If a student finishes high school at (say) 16 or 17, then it's time to find a mentor who will apprentice the high school graduate locally. The student gets a technical skill that has a market.

Meanwhile, the student takes CLEP and DSST exams to quiz out of college. By age 20, the student is a collage graduate, which the student has paid for with wages from the apprenticeship job. He or she is ready for a career.

Bradley Fish, Jr., who will teaches public speaking to high schoolers, and 6th grade through eighth grade history, is an even better example. He received his B.A. degree in the month he turned 18. He began this program at age 14. College cost him around $13,000. He paid for the first two years of college by part-time work. And why not? When you do it his way, the first two years cost under $2,500. Then he paid them back over the next 12 months for the money he borrowed from them for upper division.

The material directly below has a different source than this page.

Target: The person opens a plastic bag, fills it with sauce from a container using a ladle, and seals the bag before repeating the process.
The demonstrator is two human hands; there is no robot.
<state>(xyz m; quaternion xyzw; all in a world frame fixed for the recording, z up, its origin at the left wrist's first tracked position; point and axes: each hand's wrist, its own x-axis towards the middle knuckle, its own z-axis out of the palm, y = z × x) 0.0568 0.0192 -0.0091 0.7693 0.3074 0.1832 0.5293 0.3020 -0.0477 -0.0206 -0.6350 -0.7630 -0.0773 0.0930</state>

His parents' monetary cost of his college was zero. Zero is the nicest, roundest number I can think of.


WHAT SHOULD FORMAL EDUCATION ACCOMPLISH?

What should formal education accomplish? The more I think about this, the more I am convinced that it should be geared to teaching students a love for self-taught knowledge. John Taylor Gatto is an evangelist for this kind of education. He was a master teacher. Then he quit. He saw he was wasting his life in tax-funded schools.

The Ron Paul Curriculum will immunize students against nonsense. Show them how to spot bad arguments -- like the ones in the book that the reviewer devastated. Teach them how to think by teaching them basic logic -- different in different fields. After all, economics is not physics. Any attempt to make economics look like physics destroys economics, which economics departments did after 1950.

Teach the fundamentals of each field so that an intelligent student does not get fooled. A person cannot learn the fine points in any field in one year. He can learn enough to say: "I've heard that line before. It ignores the obvious." Teach what ought to be obvious.

Don't imitate colleges. Beginning college courses are taught as if every student will major in it. This is a huge mistake. There should be classes for non-majors. These should teach how to think critically in order not to get conned by the mainstream media. A few basic rules would be taught, with many case studies of what happens when people refuse to think straight.


MULTIPLE TRACKS IN THE LAST TWO YEARS

An ideal high school curriculum should have a track for a major and a separate track for non-majors. The student chooses as a freshman: math/science track, social sciences/humanities track, and a home business track. This is what the Ron Paul Curriculum will provide when it is complete in 2015. The non-track electives should be for immunization, not mastery.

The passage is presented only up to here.